If the Commissioners had stated any objection, or actively required anything particular to be done which was upon the face of it, and which the Court were satisfied was a dishonest exercise of their right under the contract, or an interference with the appellant's right, for an indirect purpose, there might be room for interference. But we have no such case to deal with, and therefore do not need to consider it. When the question is what is best or most proper to be done the Commissioners are the exclusive judges. I am of opinion, therefore, that the judgment of the Dean of Guild ought to be adhered to.

Lord Trayner—The appellant purchased a piece of ground from the Police Commissioners of North Berwick. It was sold to him on this condition, among others—“Before commencing any building the purchaser shall be bound to submit the elevation and whole detailed working plans, specifications, and measurements for approval to the exposers and their foresaids, and the building shall not proceed until such approval has been obtained in writing; and after such approval has been obtained the purchaser shall not be entitled to deviate from the said plans or to alter the building therefrom in all time coming without the consent of the exposers or their foresaids.”

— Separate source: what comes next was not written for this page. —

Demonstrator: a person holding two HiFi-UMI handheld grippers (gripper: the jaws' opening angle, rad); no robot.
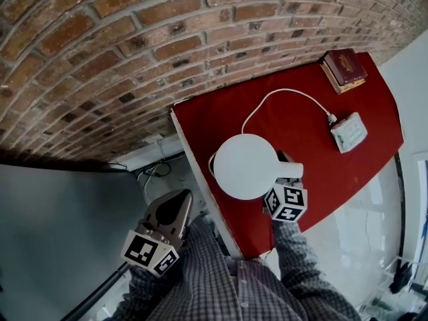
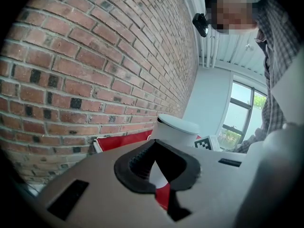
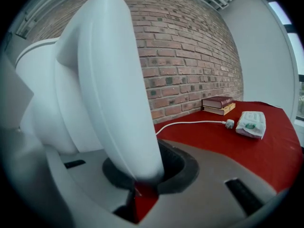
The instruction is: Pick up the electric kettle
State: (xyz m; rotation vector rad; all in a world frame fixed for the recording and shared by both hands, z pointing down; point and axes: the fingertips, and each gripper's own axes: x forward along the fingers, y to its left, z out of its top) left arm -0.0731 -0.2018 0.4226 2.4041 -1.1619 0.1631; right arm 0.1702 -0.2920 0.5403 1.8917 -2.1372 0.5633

This language is not technical but plain and popular, and it shows what the bargain was. The appellant wishes to break the bargain, and I am not disposed to help him to do so. It is to be presumed that he never would have got the ground except upon the terms of that bargain, and if he keeps the land which he bought and got on these particular terms he must observe them. I am not careful to consider now whether there might be cases in which the Court would interfere with the exercise of a veto by a seller or by a superior under such a clause. I shall say only in this case that the rights of parties are best protected by strict adherence to the conditions which the parties to a contract have made for themselves.

I think the judgment of the Dean of Guild is sound, and I have heard nothing in the argument to lead me to a contrary view.

Lord Moncreiff—I agree. If an objection by a superior were contrary to the good faith of the contract a court of law might interfere. We have no such case here. The stipulation is unambiguous, and the right and interest of the respondents to enforce it are plain. They are charged with the care of the amenity of the town, and they made the conditions which they desire to enforce with a view to the discharge of their public duty. It is not necessary to decide any question under the Burgh Police Act 1892. It is enough that in the opinion of the respondents they ought not to allow this deviation from the plans which have already received their sanction. They think in the exercise of their discretion that the erection now proposed (a four storey house) would be unsuitable and improper in a narrow street like Quadrant Lane, and that is sufficient to warrant their interference.

The Court dismissed the appeal, affirmed the interlocutor appealed against, of new dismissed the action, and decerned.

Counsel:

Counsel for the Petitioner— Balfour, Q.C.— M'Lennan. Agents— Cumming Duff, S.S.C.

Counsel for the Respondents— Graham Stewart. Agents— Mackay & Young, W.S.